談話室(ティータイム



      人生を変える一杯

南洋に一つの話があります。猩猩(しょうじょう)(オランウータン)を捕獲する方法は好きな酒を置いておくことです。猩猩は臭いを嗅ぎつけます。子供の猩猩が言います、「お母さん、どこかにお酒があるよ」。「あれはね、わたしたちを捕まえるため人間が仕掛けたわなですよ。飲んだら大変。さあ、帰りましょう!」。「でも、ちょっと見るだけならいいでしょう」と子供がせがみます。「それでは見るだけですよ」。そこで親子で見に行きました。いい匂いがします。「いい匂いね。ちょっとだけ嗅ぐのはいいでしょう」。父は「嗅ぐだけだよ」と言いましたが、自分も好きなので顔を酒に押し付けるようにして嗅ぎ始めました。「ああ、いい匂いだな。ちょっとなめてみよう。なめるだけならいいよ」と我慢し切れなくなって、今度は父の猩猩が言いだしました。

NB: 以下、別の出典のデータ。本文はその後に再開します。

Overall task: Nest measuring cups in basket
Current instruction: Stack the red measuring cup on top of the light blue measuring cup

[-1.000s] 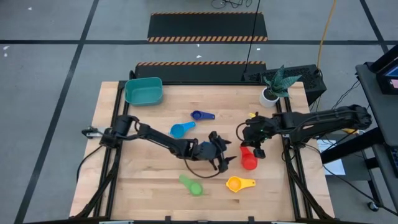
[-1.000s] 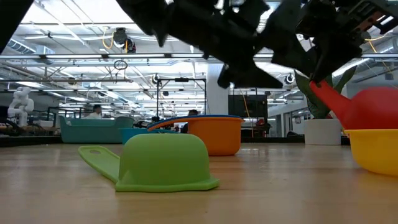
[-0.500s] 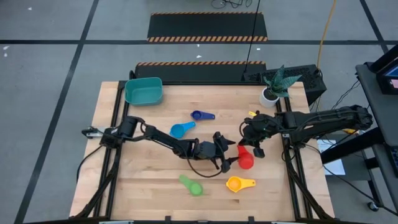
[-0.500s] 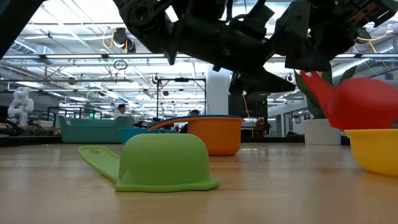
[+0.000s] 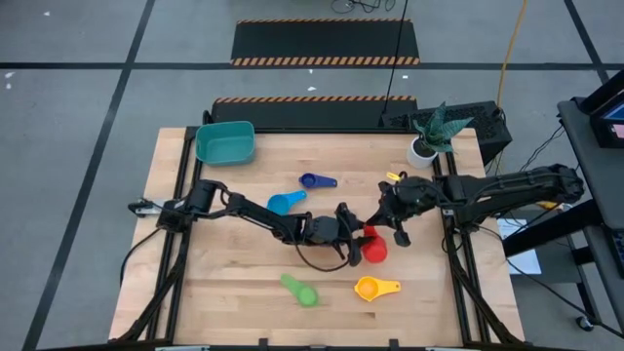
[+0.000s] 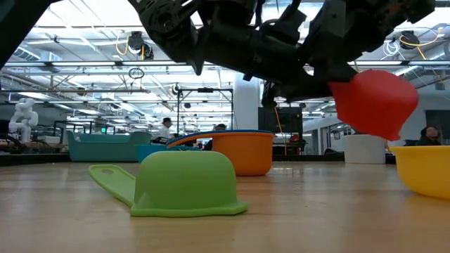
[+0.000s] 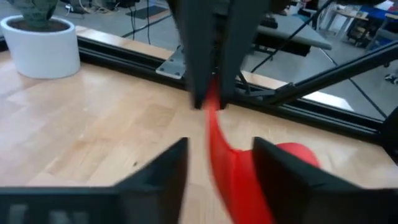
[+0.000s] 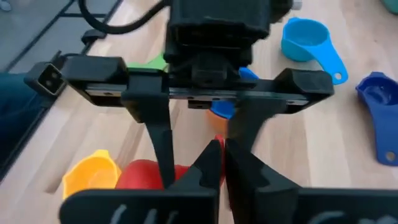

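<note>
The red measuring cup (image 5: 373, 251) hangs above the table's middle right, and my right gripper (image 5: 386, 224) is shut on its handle. My left gripper (image 7: 217, 146) is open. Its two fingers stand on either side of that handle, below my right gripper's fingers (image 7: 211, 56); whether they touch it I cannot tell. A green cup (image 5: 300, 291) lies mouth down and a yellow cup (image 5: 375, 288) lies near the front. A light blue cup (image 5: 283, 203) and a dark blue cup (image 5: 314, 180) lie farther back. The teal basket (image 5: 225, 142) stands at the far left corner. My right gripper pinches the free end of the red cup's handle (image 7: 210, 115) between its two fingers, coming from the table's right and slanting down. The cup hangs lifted clear of the table (image 6: 373, 102), with its bowl below and beyond the fingers.
An orange cup (image 6: 239, 151) stands on the table behind the green one in the low view. A white plant pot (image 5: 424, 148) sits at the far right. Bare wood lies along the table's left and front left.
My right gripper has lifted the red cup off the table and carried it a little toward the table's left, and the cup has turned about in the hold. My left gripper has moved toward the cup, and its fingers now stand around the handle.
</note>
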You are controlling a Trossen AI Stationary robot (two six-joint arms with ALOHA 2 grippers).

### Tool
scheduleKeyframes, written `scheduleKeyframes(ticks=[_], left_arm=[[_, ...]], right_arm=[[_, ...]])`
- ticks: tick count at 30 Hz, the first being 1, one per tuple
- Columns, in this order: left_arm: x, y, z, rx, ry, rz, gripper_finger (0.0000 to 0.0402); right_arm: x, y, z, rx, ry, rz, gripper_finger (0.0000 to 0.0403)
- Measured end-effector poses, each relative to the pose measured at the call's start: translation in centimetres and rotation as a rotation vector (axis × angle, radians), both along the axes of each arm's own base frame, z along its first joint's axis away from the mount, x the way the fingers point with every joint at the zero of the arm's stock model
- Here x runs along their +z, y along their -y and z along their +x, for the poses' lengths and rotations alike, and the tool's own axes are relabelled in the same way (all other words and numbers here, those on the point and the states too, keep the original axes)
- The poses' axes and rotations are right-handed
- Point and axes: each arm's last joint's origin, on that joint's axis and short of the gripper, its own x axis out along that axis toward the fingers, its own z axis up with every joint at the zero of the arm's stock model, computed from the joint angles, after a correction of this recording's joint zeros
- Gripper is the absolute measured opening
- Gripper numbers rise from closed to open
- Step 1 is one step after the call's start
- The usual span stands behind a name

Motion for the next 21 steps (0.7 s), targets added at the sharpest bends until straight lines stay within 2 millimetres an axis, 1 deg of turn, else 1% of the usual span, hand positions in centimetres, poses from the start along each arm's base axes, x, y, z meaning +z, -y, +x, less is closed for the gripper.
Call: scheduleKeyframes(ticks=[4,5,8,13,16,17,19,21], left_arm=[[0.2,0.0,-0.1,-0.018,-0.029,0.074,0.0037],[0.5,0.0,-0.3,-0.018,-0.049,0.089,0.0020],[1.8,-0.5,-0.8,-0.024,-0.100,0.133,0.0014],[5.3,-0.9,-2.6,-0.030,-0.204,0.224,0.0007],[6.9,-0.8,-3.7,-0.019,-0.250,0.255,0.0006],[7.4,-0.8,-4.1,-0.018,-0.272,0.263,0.0006],[8.5,-0.4,-4.7,-0.008,-0.267,0.271,0.0005],[9.4,0.0,-5.7,0.012,-0.278,0.290,0.0006]], right_arm=[[0.0,-0.4,0.0,0.006,0.001,-0.013,0.0000],[0.1,-0.6,-0.1,0.013,0.004,-0.008,0.0000],[0.4,-0.7,-0.3,0.000,0.023,0.011,0.0000],[1.3,-0.8,-0.8,-0.087,0.073,0.037,0.0008],[2.0,-1.0,-1.3,-0.124,0.125,0.013,0.0027],[1.9,-1.1,-1.4,-0.132,0.124,0.001,0.0035],[2.5,-1.4,-1.5,-0.153,0.174,-0.012,0.0052],[2.5,-1.7,-1.7,-0.174,0.181,-0.019,0.0068]])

「なめるだけね」とみんな言いました。「みんななめました。「ああ、うまい。もうちょっとなめてもいい」。「ぼくも!」。「わたしも!」。「お母さんも!」。「お父さんも!」。「あまり飲むんじゃないよ。一口だけにしよう」。「もう一杯」。「もう一杯」……とうとうみなガブガブ飲みだし、大騒ぎをし、踊ったりしているうち、眠くなって寝てしまいました。さて目が覚めた時は、みんなの手足は縛られて動かせなくなっていたという話です。

だれも大酒飲みになろうと思った人はありません。「一杯だけ」、「ちょっとだけ」、これは何もお酒だけではありません。

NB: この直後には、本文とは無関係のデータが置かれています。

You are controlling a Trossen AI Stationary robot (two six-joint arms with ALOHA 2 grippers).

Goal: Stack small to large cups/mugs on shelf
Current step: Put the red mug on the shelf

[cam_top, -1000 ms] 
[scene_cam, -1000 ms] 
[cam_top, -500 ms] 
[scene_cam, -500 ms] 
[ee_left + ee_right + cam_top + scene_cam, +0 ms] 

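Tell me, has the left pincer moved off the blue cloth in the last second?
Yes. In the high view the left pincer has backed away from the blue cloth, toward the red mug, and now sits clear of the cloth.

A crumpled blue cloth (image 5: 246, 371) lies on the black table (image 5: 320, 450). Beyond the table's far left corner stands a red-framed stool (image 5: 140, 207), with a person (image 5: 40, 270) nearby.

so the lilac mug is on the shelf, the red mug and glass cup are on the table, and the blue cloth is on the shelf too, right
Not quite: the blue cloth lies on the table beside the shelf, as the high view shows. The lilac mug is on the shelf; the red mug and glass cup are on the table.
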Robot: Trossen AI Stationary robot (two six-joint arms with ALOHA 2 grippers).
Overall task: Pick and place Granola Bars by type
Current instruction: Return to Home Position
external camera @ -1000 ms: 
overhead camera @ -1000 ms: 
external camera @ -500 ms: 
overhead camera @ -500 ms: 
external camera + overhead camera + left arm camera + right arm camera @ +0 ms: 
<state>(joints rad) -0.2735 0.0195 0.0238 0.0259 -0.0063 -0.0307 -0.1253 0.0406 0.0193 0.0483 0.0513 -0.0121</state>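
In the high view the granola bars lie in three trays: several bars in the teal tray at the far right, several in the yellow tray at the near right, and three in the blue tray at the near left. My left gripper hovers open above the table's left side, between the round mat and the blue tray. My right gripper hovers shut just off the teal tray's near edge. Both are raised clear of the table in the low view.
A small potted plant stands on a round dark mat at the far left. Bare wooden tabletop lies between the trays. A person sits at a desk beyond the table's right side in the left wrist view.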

酒、タバコ、飲まぬ宗旨ヤソ教は、アーメン道(ああ、面倒)の宗旨なりけり

ある人が皮肉って、酒も飲めない、そんなに堅苦しくては楽しみがないではないかと短歌にしましたが、それを返して次のように歌いました。

酒、タバコ、飲まぬ宗旨のヤソ教は、胸ハレルヤ(心は晴れ)の宗旨なりけり

「一度だけ」、「こんな小さなこと」、「みんなしている」、「だれも見ていない」という誘惑に負けて、一度が二度になり、二度が三度になり、習慣になり、そのうちブレーキが利かなくなり、人生を台無しにしたという話は幾らでもあります。「初めは人が酒を飲み、中ごろ酒が酒を飲み、終わりは酒が人を呑む」ということになります。
しかし、人生を変える別の一杯があります。

 「イエスは答えて言われた、『この水を飲む者はだれでも、また渇く。しかし、わたしが与える水を飲む者はだれでも、決して永遠に渇くことはない。わたしが与える水は、その人の内で泉となって、永遠の命へとわき出るのである』」(ヨハネ4:13)。

「この水を飲む者はだれでも、また渇く」……この世が与えるものです。これは、また渇きます。どんなものでもそうです。しかし、「わたしが与える水」……キリストが与えてくださるものは「決して永遠に渇くことはない」のです。そして内側から「泉となって」わき出ます。それは「永遠の命へと」わき出ます。これは人生を変える別の一杯です。

では、どのようにしてこの命の水を飲むのでしょうか?主イエスの御名を呼ぶことです。「主イエスよ、あなたは命の水です。あなたを飲みます!」。こうして御名を呼ぶなら、あなたの内側に命の水が入ってきます。この一杯が、あなたの人生を変えます!